NCT00342784 · Status: COMPLETED · Type: OBSERVATIONAL · Enrollment: 5118

Last updated 2018-08-01

No results posted yet for this study

Summary

This study will identify genes that predispose men to prostate cancer and affect the rate and type of disease spread, the aggressiveness of the disease, and the long-term outcome. Several studies show there is a genetic component to prostate cancer susceptibility, and that a first-degree relative with prostate cancer increases a man's risk 2- to 3-fold compared to those without a family history. The risk is significantly higher if the relative was diagnosed at younger than 65 years of age, or if three or more first-degree relatives are affected.

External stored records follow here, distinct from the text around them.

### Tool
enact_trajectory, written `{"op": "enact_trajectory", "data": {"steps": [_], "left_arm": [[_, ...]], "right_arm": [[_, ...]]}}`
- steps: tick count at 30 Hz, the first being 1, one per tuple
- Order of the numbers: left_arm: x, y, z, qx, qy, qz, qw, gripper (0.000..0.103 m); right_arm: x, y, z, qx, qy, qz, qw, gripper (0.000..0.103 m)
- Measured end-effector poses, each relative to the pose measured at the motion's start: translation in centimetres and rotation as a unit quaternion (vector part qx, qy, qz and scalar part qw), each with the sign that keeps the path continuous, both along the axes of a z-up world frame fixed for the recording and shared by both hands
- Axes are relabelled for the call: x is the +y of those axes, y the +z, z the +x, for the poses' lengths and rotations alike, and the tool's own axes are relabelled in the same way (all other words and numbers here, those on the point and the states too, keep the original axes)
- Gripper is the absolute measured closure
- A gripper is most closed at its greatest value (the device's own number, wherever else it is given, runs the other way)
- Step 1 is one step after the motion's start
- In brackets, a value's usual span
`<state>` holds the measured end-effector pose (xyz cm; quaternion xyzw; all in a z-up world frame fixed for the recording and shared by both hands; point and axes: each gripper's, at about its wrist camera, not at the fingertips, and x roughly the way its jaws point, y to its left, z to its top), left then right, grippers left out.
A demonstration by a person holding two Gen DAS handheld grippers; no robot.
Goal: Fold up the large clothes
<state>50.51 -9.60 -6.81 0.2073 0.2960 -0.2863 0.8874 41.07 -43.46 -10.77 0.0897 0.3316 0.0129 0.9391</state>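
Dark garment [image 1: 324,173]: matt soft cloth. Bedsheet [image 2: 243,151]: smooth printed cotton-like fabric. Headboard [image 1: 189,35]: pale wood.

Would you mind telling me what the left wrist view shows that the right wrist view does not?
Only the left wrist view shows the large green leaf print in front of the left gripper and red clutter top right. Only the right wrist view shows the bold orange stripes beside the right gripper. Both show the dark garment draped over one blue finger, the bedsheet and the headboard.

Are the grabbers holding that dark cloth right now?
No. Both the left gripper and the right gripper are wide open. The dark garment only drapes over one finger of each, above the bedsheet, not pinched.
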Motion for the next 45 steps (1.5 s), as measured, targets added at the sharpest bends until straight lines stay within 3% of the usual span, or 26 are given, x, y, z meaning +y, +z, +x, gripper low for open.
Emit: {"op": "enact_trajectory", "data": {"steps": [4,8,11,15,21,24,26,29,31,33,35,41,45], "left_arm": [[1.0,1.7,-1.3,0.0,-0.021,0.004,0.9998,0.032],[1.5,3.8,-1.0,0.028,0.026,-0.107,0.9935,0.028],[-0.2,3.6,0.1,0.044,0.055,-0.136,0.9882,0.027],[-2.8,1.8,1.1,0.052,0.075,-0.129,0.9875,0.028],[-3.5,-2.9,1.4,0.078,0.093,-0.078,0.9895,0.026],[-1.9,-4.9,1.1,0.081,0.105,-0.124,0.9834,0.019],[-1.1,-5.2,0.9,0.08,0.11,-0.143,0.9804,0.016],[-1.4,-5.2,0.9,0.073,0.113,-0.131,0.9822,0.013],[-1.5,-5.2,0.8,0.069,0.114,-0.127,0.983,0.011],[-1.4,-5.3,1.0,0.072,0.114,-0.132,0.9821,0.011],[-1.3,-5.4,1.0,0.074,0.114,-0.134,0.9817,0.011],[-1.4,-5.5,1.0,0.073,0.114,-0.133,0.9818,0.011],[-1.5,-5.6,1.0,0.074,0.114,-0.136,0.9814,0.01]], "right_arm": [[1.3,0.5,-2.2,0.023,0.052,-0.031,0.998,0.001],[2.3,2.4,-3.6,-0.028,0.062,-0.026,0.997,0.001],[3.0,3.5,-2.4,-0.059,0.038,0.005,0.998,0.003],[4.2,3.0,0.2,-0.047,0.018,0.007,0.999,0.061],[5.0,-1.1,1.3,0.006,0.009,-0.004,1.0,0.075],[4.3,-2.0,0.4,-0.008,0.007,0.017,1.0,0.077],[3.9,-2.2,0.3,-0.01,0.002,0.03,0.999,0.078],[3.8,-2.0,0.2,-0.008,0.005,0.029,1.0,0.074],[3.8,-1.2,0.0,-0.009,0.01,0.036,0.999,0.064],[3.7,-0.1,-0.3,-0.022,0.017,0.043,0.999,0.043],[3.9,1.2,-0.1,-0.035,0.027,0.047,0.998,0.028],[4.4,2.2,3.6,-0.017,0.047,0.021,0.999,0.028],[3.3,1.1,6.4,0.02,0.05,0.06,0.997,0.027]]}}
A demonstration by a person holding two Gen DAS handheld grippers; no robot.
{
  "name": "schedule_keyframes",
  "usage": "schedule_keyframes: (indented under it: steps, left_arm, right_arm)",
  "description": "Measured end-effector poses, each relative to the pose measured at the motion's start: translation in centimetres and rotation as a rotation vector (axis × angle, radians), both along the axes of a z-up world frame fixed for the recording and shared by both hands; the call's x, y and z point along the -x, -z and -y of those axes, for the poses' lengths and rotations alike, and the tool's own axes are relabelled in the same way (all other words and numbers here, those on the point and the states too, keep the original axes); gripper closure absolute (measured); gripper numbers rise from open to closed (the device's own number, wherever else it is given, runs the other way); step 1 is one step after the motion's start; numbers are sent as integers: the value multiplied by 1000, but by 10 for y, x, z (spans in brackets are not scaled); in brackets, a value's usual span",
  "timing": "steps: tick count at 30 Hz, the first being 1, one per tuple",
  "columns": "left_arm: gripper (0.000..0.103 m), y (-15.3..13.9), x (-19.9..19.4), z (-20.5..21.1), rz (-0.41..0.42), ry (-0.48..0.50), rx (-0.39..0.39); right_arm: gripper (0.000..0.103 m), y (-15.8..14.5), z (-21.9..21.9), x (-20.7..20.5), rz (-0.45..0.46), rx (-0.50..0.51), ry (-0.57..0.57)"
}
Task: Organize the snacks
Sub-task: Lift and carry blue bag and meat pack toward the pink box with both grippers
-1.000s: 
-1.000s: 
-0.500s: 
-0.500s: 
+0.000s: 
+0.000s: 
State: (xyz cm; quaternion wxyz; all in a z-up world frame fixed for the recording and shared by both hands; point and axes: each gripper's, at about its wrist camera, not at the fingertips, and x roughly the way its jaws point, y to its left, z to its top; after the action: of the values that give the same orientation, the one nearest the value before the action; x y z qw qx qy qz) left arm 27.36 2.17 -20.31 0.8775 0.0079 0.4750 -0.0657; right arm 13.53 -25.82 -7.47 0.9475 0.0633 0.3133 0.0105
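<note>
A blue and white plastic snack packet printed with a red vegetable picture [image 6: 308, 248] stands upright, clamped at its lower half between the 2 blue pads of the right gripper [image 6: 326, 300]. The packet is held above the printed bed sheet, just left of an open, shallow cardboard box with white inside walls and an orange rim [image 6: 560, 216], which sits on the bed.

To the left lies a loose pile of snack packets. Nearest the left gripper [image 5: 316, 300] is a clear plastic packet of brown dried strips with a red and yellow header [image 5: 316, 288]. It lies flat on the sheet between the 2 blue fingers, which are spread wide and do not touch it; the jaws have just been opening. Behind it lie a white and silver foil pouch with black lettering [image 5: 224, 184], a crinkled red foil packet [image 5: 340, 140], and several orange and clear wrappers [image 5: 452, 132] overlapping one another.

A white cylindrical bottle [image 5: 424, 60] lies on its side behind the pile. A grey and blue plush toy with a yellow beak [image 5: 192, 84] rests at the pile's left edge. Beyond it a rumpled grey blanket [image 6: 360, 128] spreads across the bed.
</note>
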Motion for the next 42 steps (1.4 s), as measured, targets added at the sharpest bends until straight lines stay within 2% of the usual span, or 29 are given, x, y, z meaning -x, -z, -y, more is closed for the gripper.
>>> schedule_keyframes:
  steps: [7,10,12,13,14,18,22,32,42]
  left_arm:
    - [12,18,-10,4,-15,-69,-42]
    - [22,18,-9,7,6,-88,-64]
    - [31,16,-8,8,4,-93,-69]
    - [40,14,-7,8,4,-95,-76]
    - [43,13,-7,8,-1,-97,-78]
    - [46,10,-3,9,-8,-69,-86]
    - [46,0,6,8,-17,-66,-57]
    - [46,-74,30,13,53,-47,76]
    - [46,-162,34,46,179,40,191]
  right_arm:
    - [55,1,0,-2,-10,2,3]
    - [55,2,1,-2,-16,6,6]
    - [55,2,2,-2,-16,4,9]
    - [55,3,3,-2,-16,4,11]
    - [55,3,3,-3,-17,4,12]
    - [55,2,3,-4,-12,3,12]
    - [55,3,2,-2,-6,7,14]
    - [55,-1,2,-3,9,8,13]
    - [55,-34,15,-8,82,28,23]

The study will try to locate prostate cancer genes in DNA samples using two methods: linkage analysis and association studies. Traditionally, the search for a disease gene begins with linkage analysis, in which the aim is to find the rough location of the gene relative to another DNA sequence, called a "genetic marker," whose position is already known. In genetic association studies, genes from a large number of patients are compared with healthy controls who are matched by age, race, and geographic region.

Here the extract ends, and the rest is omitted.